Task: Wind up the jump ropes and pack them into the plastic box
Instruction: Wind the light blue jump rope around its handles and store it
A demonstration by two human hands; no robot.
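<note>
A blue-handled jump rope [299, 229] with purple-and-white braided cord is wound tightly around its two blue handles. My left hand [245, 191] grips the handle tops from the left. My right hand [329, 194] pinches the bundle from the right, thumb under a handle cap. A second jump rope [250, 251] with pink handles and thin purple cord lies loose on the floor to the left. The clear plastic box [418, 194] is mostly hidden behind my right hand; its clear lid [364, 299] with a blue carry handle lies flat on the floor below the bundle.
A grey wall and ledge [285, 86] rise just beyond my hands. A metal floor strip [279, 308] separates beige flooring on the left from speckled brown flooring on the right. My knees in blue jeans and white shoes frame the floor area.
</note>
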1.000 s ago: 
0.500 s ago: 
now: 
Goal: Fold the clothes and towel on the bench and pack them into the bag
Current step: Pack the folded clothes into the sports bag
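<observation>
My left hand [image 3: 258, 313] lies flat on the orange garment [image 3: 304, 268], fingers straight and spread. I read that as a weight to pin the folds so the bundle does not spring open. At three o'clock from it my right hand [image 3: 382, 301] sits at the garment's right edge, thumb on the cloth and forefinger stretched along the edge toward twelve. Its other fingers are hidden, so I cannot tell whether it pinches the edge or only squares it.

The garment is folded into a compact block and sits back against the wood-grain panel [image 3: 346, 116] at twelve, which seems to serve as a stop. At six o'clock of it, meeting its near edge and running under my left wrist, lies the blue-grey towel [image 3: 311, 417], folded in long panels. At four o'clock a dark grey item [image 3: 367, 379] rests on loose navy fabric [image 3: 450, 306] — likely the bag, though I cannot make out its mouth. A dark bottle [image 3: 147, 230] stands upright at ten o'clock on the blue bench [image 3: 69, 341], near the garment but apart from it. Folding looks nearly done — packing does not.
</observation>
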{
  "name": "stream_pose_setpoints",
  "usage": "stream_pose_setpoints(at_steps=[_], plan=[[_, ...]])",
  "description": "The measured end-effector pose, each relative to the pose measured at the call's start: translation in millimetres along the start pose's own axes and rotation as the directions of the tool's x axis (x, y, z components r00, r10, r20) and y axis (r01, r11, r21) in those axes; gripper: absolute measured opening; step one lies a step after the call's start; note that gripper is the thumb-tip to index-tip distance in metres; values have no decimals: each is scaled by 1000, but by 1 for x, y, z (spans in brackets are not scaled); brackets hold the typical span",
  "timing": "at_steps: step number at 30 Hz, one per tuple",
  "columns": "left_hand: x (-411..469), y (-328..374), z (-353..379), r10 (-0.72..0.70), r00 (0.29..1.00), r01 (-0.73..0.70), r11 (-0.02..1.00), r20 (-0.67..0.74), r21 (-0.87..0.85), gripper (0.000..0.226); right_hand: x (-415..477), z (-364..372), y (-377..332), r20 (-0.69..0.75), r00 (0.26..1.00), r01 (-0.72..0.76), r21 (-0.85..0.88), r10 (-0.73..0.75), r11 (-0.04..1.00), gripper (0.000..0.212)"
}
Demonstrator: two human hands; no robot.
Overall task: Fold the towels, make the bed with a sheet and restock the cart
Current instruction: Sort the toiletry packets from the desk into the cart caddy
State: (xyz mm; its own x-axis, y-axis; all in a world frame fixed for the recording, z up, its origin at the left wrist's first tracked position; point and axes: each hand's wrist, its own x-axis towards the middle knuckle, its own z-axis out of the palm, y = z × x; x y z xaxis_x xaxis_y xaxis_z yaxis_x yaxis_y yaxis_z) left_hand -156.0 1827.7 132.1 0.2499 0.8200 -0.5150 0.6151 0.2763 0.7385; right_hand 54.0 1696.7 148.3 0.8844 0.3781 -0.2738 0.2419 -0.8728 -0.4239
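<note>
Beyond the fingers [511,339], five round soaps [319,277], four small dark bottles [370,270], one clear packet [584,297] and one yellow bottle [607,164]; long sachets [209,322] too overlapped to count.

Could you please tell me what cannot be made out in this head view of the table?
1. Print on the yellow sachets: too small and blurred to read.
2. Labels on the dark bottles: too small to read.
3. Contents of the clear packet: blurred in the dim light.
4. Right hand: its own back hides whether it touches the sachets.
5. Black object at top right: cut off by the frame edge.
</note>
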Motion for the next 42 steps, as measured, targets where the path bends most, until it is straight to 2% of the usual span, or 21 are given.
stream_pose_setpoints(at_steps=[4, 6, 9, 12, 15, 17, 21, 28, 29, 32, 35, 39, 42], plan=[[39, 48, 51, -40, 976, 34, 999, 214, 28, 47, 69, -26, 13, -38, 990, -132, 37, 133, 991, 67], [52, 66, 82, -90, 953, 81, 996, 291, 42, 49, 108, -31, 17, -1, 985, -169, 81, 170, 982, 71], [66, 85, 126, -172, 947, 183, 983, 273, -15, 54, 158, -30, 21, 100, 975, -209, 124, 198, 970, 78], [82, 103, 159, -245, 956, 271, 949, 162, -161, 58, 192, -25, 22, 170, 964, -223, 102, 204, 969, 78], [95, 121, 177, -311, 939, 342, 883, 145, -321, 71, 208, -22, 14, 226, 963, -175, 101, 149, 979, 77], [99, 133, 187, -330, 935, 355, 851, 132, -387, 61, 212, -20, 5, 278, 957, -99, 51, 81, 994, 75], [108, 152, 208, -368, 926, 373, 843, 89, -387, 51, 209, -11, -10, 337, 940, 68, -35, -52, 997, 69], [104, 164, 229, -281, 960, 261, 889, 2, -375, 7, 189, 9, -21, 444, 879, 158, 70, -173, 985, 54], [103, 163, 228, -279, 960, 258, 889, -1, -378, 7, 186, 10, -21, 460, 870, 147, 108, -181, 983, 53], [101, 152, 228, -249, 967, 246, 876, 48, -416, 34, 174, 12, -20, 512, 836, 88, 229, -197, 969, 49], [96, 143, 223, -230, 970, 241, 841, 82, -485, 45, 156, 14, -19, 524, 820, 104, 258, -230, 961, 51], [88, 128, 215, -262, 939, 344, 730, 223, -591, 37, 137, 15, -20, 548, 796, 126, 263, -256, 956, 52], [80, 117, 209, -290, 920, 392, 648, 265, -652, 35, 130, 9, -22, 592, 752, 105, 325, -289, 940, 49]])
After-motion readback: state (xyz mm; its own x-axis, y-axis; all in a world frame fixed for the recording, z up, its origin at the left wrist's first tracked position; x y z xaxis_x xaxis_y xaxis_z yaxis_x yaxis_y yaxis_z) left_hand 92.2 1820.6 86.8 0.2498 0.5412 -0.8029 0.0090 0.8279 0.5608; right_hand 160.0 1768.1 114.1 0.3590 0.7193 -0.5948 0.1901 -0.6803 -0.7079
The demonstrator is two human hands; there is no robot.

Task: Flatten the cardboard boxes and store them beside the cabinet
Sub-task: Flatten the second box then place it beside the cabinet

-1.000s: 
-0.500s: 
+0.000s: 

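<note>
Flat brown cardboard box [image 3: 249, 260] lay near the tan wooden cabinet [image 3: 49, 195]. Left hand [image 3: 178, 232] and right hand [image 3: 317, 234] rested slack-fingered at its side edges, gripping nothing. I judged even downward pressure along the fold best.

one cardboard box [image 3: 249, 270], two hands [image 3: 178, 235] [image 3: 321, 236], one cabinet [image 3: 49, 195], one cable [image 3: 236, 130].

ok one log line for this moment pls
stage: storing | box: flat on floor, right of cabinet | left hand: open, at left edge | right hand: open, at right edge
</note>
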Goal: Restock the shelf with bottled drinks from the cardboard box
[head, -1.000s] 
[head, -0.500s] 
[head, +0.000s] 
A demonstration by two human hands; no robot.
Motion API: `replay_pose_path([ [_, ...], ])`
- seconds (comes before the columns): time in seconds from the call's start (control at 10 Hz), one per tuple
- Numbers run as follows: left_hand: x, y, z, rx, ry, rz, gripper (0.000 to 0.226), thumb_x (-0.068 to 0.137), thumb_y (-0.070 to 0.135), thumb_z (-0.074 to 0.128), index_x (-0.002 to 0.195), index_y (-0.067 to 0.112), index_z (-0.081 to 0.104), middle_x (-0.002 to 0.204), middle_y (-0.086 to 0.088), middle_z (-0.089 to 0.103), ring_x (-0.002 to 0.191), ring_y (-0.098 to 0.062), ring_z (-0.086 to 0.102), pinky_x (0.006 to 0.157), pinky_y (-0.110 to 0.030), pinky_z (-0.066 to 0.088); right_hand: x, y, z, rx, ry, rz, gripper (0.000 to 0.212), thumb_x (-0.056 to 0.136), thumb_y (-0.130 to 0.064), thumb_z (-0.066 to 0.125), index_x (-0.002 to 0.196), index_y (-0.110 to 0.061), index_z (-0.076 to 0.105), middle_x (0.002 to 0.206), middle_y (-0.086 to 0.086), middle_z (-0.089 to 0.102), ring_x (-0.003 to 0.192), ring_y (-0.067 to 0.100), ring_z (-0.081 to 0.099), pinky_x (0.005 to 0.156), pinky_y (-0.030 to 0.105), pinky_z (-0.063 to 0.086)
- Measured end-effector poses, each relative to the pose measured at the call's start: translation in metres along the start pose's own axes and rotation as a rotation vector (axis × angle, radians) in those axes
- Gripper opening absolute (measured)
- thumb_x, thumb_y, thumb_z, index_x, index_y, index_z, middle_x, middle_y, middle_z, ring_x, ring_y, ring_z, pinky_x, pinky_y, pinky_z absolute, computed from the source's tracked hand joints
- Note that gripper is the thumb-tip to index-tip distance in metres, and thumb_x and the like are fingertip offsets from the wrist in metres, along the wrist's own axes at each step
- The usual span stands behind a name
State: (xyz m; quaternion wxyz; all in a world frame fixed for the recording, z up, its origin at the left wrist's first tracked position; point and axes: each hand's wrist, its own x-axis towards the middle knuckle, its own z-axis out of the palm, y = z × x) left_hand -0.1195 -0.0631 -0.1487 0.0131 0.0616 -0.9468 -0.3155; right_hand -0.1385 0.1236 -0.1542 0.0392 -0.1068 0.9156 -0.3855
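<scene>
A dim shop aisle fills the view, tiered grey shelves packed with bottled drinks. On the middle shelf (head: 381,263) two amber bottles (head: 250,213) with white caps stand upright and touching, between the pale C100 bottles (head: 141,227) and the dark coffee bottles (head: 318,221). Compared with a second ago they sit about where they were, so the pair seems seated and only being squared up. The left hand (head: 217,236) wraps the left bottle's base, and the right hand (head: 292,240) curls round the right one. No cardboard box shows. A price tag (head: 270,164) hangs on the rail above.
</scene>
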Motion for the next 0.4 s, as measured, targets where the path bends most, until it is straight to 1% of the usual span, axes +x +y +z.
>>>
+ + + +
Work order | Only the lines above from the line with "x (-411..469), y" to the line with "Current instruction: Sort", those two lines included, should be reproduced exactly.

Written solution |
  "columns": "left_hand: x (-411..469), y (-328..374), z (-353..379), r10 (-0.72..0.70), r00 (0.29..1.00), r01 (-0.73..0.70), r11 (-0.02..1.00), r20 (-0.67..0.74), r21 (-0.87..0.85), gripper (0.000..0.226); right_hand: x (-415..477), z (-364..372), y (-377..332), r20 (-0.69..0.75), r00 (0.26..1.00), r01 (-0.72..0.76), r21 (-0.85..0.88), r10 (-0.73..0.75), r11 (-0.04..1.00), gripper (0.000..0.212)"
}
Demonstrator: two human hands; no robot.
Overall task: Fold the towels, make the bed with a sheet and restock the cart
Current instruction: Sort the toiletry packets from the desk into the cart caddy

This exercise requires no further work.